Cette attaque consiste à amener une application à accepter un message frauduleux en le signant au moyen d’un algorithme symétrique alors que l’application s’attend à recevoir un message signé avec un algorithme de signature asymétrique.
Nous allons illustrer cette situation avec les algorithmes de signature HS256 et RS256.
HS256 est un algorithme symétrique qui utilise un même secret pour à la fois signer les messages et valider la signature des messages. Celui qui signe et celui qui vérifie la signature utilisent le même secret.
RS256 est un algorithme asymétrique qui utilise une clé privée pour signer les messages, et la clé publique correspondante pour valider la signature des messages. Celui qui signe le fait avec la clé privée, celui qui vérifie la signature le fait avec la clé publique. La clé privée est connu uniquement par celui qui signe, tandis que la clé publique est connu de tous.
Déroulement de l’attaque avec des jetons JWT
Une application est protégée avec des jetons JWT. Pour valider la signature du jeton, elle se base sur une clé publique ainsi que l’algorithme de signature contenu dans l’entête du jeton, par exemple RS256.
Un attaquant génère un jeton, utilise HS256 comme algorithme, la clé publique comme secret et signe le jeton. Il inclut cet algorithme dans l’entête du jeton, puis utilise ce jeton pour contacter l’application.
L’application reçoit le jeton, le jeton, récupère l’algorithme HS256 de l’entête, et utilise sa clé publique comme secret pour vérifier la signature. De ce fait, la signature du jeton sera considérée comme vérifiée, et le jeton comme valide.
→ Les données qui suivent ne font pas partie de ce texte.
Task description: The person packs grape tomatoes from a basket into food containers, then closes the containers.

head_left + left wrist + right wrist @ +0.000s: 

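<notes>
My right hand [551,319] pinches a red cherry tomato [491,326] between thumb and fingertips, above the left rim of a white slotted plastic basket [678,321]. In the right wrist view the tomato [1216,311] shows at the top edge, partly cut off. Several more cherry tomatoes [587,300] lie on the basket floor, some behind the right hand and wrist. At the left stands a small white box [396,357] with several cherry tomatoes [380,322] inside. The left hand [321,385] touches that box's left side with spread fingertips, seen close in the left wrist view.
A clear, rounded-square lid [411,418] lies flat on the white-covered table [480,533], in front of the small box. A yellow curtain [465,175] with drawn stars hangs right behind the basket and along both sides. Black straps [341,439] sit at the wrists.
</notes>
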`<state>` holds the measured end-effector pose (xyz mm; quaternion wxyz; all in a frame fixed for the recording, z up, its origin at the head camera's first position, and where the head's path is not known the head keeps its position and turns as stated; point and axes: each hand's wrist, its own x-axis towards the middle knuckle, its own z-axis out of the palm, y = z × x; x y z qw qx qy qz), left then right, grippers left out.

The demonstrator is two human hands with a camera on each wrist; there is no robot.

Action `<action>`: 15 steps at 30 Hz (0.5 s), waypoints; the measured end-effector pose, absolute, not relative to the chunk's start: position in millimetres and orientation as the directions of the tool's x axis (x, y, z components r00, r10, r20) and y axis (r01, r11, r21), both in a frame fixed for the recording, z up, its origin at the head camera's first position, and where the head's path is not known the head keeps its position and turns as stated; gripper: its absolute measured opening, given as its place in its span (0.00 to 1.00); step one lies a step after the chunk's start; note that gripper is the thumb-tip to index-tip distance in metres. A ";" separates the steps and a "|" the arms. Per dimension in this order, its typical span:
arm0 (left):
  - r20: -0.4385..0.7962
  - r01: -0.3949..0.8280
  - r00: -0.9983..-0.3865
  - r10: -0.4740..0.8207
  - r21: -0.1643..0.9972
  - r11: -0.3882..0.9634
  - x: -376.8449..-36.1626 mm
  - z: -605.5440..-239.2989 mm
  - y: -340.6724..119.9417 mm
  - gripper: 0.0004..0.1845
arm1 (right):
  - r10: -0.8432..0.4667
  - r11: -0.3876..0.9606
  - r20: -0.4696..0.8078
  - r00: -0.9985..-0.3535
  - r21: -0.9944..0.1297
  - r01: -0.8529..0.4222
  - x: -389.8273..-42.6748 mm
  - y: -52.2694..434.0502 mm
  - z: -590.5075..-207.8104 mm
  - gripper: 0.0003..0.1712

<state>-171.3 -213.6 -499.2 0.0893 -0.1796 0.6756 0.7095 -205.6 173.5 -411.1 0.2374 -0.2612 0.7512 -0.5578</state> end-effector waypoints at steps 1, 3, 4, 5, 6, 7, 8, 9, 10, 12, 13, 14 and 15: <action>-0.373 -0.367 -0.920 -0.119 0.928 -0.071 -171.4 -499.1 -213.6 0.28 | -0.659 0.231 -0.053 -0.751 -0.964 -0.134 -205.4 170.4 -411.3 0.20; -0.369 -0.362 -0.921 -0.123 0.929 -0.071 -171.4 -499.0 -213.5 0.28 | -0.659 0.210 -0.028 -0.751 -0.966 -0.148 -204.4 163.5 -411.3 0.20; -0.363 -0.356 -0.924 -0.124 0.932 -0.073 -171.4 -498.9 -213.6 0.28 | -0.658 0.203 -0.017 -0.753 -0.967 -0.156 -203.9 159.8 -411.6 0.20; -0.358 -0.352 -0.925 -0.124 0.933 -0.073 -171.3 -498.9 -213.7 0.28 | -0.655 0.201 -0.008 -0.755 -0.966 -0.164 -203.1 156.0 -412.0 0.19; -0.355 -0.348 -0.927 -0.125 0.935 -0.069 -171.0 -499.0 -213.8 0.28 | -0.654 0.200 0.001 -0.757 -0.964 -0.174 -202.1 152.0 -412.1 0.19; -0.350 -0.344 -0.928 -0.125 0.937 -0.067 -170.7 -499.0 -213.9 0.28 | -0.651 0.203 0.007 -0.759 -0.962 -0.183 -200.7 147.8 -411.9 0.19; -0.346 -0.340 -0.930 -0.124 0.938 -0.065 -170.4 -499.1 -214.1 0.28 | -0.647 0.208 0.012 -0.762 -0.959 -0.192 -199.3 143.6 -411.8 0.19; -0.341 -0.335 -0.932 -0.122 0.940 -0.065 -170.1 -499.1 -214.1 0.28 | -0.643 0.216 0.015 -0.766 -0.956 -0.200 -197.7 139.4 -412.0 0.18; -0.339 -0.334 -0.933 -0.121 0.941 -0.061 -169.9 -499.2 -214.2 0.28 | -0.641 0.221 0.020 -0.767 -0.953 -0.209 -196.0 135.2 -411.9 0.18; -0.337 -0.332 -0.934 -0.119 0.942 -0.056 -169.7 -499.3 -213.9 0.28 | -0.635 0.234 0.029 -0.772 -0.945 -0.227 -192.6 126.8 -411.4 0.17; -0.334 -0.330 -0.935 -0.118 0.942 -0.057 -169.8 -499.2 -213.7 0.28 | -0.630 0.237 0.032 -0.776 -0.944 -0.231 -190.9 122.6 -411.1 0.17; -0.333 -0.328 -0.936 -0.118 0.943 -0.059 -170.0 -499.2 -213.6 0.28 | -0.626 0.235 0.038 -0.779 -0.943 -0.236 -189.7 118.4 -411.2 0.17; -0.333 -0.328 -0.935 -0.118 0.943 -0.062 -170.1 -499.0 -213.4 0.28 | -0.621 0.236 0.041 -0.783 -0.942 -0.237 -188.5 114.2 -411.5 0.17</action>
L’attaque aura réussie.
Comment se protéger de ce type d’attaque
Les mesures suivantes permettent de se prémunir de ce type d’attaque:
- Attribuer un identifiant unique à chaque paire de clé publique/privée qui sert à signer les jetons JWT.
- Dans l’entête de chaque jeton, inclure cet identifiant en plus de l’algorithme de signature
- Faire en sorte que l’application récupère la liste des associations ( identifiant de la paire de clés + d’algorithme de signature) auprès d’un tiers de confiance, par exemple un serveur d’autorisation tel que Keycloak.
- A la réception d’un jeton, l’application vérifie que le couple (identifiant de la paire de clés + algorithme de signature) contenu dans l’entête correspond à ce qu’elle à récupéré auprès du tiers de confiance.
Conclusion
La sécurité, c’est complexe, chronophage, et les possibilités de se tromper sont nombreuses.
Il est recommandé d’utiliser des solutions testées et éprouvées pour sécuriser vos applications. Ne construisez pas vous même votre propre solution de sécurité.
Utilisez un serveur d’autorisation tel que Keycloak comme tiers de confiance, utilisez des librairies open source pour vérifier la signature des jetons JWT.
Ne réinventez pas la roue, au risque de vous retrouver avec des trous dans la raquette.